Le ministère de l’Economie aimerait que les grands groupes qui choisissent de s’assurer eux-mêmes – en créant une captive d’assurance – le fassent en France plutôt qu’au Luxembourg
La pandémie a souligné le fait que certains grands risques n’étaient pas assurables par le secteur privé. Le gouvernement a récemment renoncé à créer un régime d’assurance pandémie et travaille sur une défiscalisation des provisions des petites et moyennes entreprises qui se couvriraient elles-mêmes contre les pandémies. Bercy planche également sur un régime fiscal et réglementaire utile cette fois aux entreprises de taille intermédiaire (ETI) grands groupes qui créeraient ou relocaliseraient leur captive d’assurance en France. L’Opinion fait le point avec Olivier Muraire, dirigeant de compagnies d’assurances, et Jérôme Goy, avocat associé chez Enthémis et spécialiste de l’assurance.

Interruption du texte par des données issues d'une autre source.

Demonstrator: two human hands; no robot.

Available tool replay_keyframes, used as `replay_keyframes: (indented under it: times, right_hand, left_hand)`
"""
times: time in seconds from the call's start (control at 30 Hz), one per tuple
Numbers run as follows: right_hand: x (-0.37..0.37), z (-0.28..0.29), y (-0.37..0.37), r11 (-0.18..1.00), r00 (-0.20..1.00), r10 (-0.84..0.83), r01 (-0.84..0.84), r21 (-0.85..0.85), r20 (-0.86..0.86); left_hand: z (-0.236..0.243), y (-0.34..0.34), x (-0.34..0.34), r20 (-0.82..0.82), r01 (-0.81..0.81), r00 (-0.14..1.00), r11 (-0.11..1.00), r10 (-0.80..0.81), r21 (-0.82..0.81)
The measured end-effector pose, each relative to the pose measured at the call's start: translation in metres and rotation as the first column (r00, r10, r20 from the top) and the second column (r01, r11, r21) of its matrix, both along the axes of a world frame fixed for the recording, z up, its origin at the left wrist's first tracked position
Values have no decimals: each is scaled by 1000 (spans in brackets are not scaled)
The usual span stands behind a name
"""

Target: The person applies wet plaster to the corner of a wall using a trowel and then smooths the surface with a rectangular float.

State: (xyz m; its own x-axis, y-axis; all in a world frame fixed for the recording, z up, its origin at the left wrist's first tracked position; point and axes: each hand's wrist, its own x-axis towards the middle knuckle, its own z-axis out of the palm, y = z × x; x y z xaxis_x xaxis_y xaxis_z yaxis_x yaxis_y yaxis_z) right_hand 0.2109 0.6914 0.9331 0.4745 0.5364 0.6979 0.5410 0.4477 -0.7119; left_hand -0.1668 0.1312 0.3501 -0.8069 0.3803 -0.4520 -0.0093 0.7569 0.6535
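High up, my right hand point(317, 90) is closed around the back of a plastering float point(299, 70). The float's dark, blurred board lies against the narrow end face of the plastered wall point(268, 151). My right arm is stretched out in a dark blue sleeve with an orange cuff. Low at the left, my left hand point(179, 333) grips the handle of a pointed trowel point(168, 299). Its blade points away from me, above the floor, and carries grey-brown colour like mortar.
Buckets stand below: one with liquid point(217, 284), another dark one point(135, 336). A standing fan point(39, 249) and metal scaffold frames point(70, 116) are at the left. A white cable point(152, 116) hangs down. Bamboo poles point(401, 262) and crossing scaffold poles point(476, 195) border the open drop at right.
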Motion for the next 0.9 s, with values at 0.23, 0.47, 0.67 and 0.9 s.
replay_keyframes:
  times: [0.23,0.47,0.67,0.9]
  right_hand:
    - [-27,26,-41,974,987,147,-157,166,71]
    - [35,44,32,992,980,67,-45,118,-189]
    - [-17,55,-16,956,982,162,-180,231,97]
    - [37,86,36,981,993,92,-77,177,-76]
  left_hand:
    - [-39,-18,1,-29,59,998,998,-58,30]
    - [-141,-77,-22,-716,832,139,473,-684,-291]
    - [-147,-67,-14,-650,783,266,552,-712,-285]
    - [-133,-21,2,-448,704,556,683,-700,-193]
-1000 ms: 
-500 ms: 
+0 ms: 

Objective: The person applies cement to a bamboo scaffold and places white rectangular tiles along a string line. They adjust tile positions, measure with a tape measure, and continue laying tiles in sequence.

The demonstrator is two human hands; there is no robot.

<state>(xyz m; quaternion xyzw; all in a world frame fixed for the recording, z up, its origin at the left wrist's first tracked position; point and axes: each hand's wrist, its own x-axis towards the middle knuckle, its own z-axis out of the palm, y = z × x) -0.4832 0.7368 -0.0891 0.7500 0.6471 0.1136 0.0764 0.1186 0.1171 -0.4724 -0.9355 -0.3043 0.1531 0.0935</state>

Que sont les captives d’assurance et pourquoi reviennent-elles sur le devant de la scène ?
Olivier Muraire (O.M.) : Une captive est une structure appartenant à un groupe n’étant pas un assureur, qui a vocation à participer à la couverture des risques dudit groupe. Nées dès la fin du 19e siècle aux États-Unis, elles reviennent sur le devant de la scène pour des raisons conjoncturelles. Le marché s’est retourné en Europe il y a deux ans. Alors que depuis plus de quinze ans les prix baissaient, en août 2018, la chute des taux d’intérêt et l’arrivée des taux négatifs a mis sous pression les assureurs. Ils ont pris conscience que le coût du risque était clef dans leur équilibre économique.
L’assurance est l’un des rares modèles économiques où l’entreprise est payée avant d’avoir fourni le service, et où elle ne connaît pas à l’avance le prix de revient. Auparavant, les assureurs engrangeaient beaucoup de primes qui leur ramenaient énormément de trésorerie, et avec, réalisaient de beaux rendements sur les marchés financiers, qui leur permettaient d’avoir un risque technique (strictement lié à l’assurance) proche de zéro. Ils pouvaient équilibrer ainsi leurs activités.
Mais la réglementation solvabilité 2 les a forcés à partir de 2016 à faire attention au coût du capital pour chaque risque souscrit. En outre, depuis quelques années le capital ne rapporte plus grand-chose. Les assureurs sont pris dans un effet ciseaux.
Jérôme Goy (J.G.) : Fin 2018, les assureurs européens ont donc commencé à supprimer des lignes d’assurance, baisser leurs capacités, et augmenter les prix. Pour assurer un grand risque, les grandes entreprises doivent souvent trouver 300 à 500 millions d’euros de capacité d’assurance, et font donc appel à des « pools » (groupes) d’assureurs. Au Royaume-Uni, début 2019, et j’ai vu des entreprises cherchant à s’assurer pour 500 millions de livre sterling se voyant proposer 400 millions maximum. La création d’une captive d’assurance permettait de remplir ce trou. Les captives sont devenues un outil complémentaire de gestion de risque.
Est-ce une pratique répandue en France ?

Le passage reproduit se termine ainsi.